Court of Appeal
Regina v Damji
[2020] EWCA Crim 1774
2020 Dec 18
Carr LJ , Yip J, Judge Katz QC
Crime Harassment Restraining order Order forbidding communications referring to named individuals Defendant publishing tweet with hyperlinks to documents which referred two of those individuals Whether need for jury to be satisfied that defendant knew of references at time of publication of tweet Protection from Harassment Act 1997 (c 40), s 5(5)

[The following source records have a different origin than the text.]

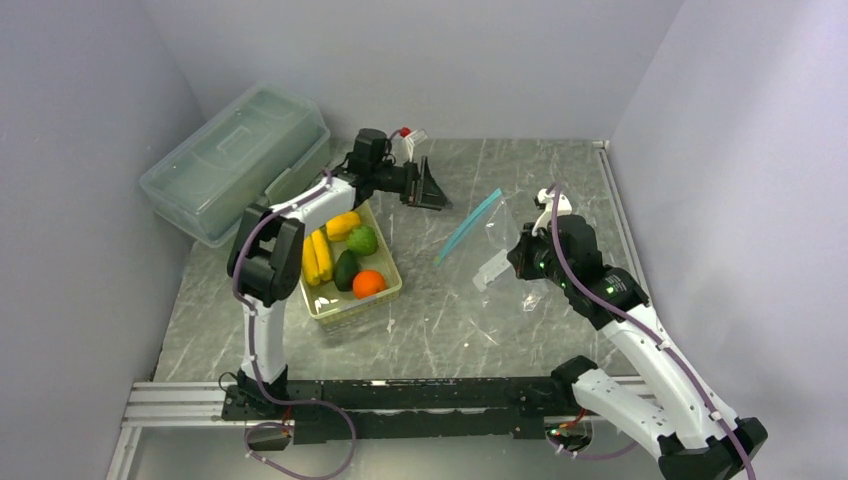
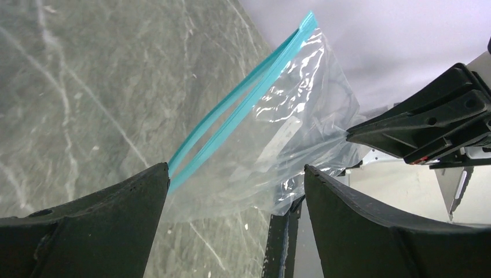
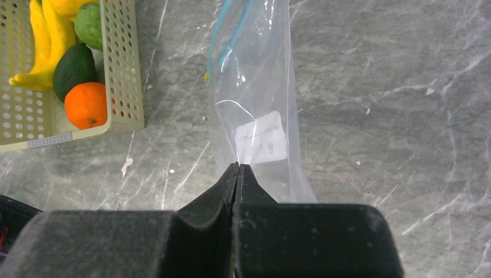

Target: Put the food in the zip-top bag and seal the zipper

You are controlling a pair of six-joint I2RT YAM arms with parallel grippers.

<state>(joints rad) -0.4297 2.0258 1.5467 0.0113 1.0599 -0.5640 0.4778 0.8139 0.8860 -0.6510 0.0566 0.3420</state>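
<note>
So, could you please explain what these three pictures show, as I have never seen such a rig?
Two robot arms are bolted at the near edge of a table. One picture comes from a fixed camera above and behind them; the other two from a camera on each wrist. On the table sit a lidded storage box and a perforated basket of food: orange, avocado, bananas, a green fruit. The right end effector is shut on a clear zip-top bag, at the end away from its teal zipper. The left end effector is open, empty, and faces that zipper.
</note>
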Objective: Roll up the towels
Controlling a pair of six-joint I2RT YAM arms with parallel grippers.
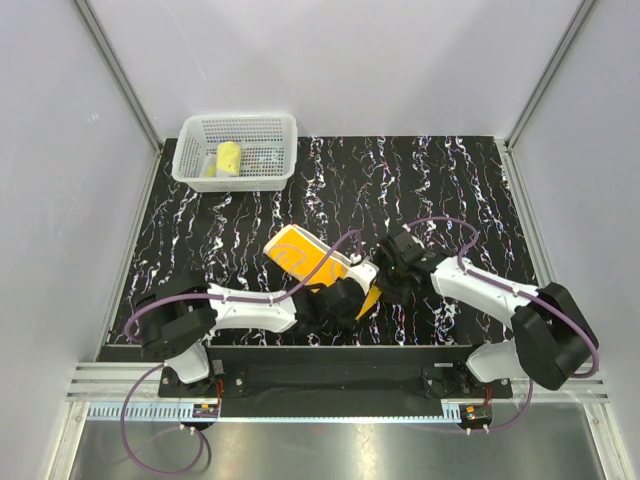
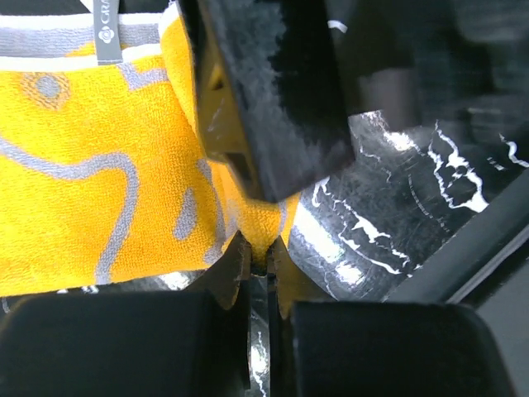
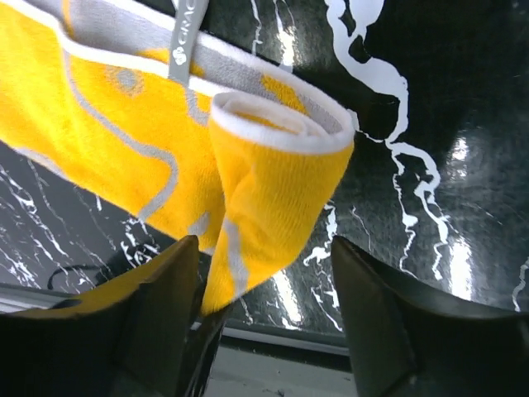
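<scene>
The left tool (image 2: 259, 263) is shut tight on a low corner fold of the orange towel (image 2: 91, 207). Only a small pinch of cloth is held, so the corner could be pulled out by a hard tug, and the roll would come undone.

The right tool (image 3: 263, 252) is open. Its two fingers are set on either side of the curled end of the same towel, and nothing is gripped by it. That curl looks loose, so it could flop open while it is not held. The two tools are very near each other and could be bumped together.

Both arms are stretched in toward the middle of the worktop (image 1: 470, 190), with the towel between them. It looks partly lifted off the worktop. The yellow towel (image 1: 229, 160) is seen rolled up in the white basket (image 1: 190, 165), well apart at the far left.
</scene>
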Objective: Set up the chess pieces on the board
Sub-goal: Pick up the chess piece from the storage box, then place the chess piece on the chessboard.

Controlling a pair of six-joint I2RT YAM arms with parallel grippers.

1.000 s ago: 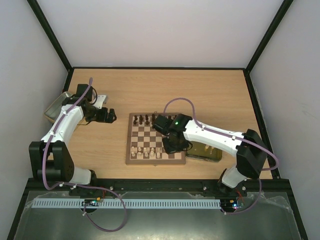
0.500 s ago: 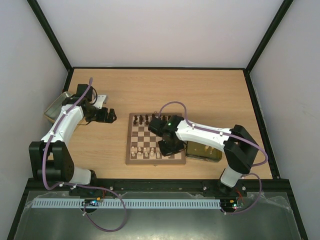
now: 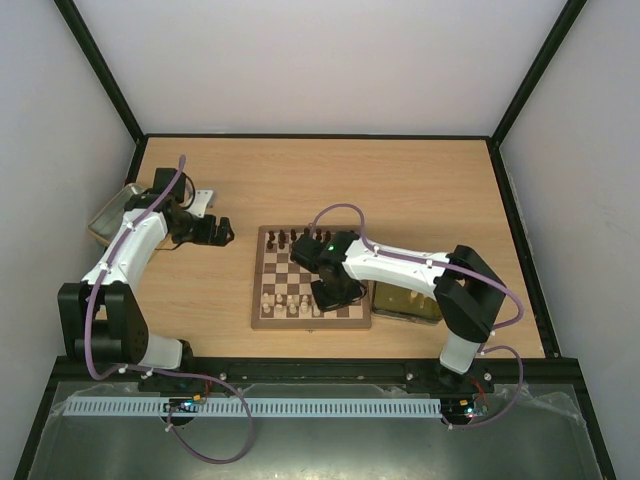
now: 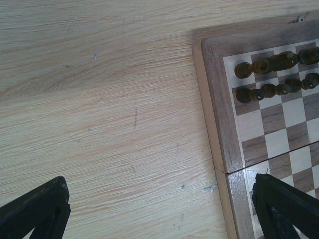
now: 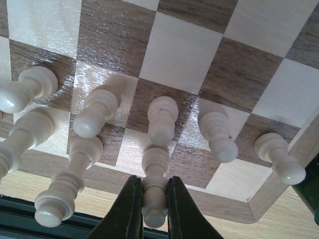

The defendant was convicted in the Crown Court of stalking a complainant, in consequence of which a restraining order was made. The order related to the complainant, a police officer who was the investigator in relation to the prosecution proceedings, and a witness in those proceedings. In respect of each of them the order enjoined the defendant, subject to specified exceptions, not to refer to him expressly or impliedly by communicating in written form, in typescript, by e-mail or on social media. Subsequently the defendant sent a letter to the Multi-Agency Public Protection Arrangement Team in which she accused the police officer of serious misconduct. Subsequently, a tweet was sent from the defendant’s Twitter account to the Crown Court containing a link to a crowd funding web page which had hyperlinks to documents which named the police officer and the witness. The commentary in the crowd funding page made serious allegations against them, though without naming them. The defendant was convicted on two counts of breach of the restraint order, contrary to section 5(5) of the Protection from Harassment Act 1997, the first count relating to the letter, and the second count relating to the tweet. She appealed against the conviction on the second count on the grounds that the offence was not an absolute one and the judge erred in failing to direct the jury that they had to be satisfied that at the time that she published the tweet, she knew that the embedded link to the crowd funding page contained documents referring to the police officer and the witness in breach of the order.

On the appeal—

Held, appeal dismissed. Section 5(5) of the Protection from Harassment Act 1997 expressly provided that the offence of breach of a restraining order was only committed if the defendant did not have a reasonable excuse for the prohibited act. The inclusion of the “without reasonable excuse” qualification in section 5(5) of the Act met the inherent objection to punishing a blameless individual, since an honest mistake might be a reasonable excuse, and that was the extent to which Parliament had intended to introduce any element of mens rea into the offence. It allowed for a situation in which a defendant did not know the circumstances which gave rise to a breach of a restraining order, while also allowing the jury to convict where a defendant ought to have known, that is to say, where the lack of knowledge was not reasonable, by providing for what could be described as the middle ground between full mens rea and strict liability. That there was therefore no need to read into the statute any words importing a requirement of knowledge or additional mens rea. In the present case the question of reasonable excuse, albeit in bald terms, had been left to the jury, but there was no sensible basis on the facts to suggest, nor was it suggested, that the defendant had a reasonable excuse for the prohibited references to the officer and the witness. It followed that the defendant’s conviction was safe (paras 42–49).

Sweet v Parsley [1970] AC 132, HL(E), R v Nicholson (Heather) [2006] 1 WLR 2857, CA and Chabloz v Crown Prosecution Service [2019] EWHC 3094 (Admin), DC considered.

Claire Mawer (assigned by the Registrar of Criminal Appeals) for the defendant, Farah Damji.

Richard Hearnden (instructed by Crown Prosecution Service, Appeals Unit) for the Crown.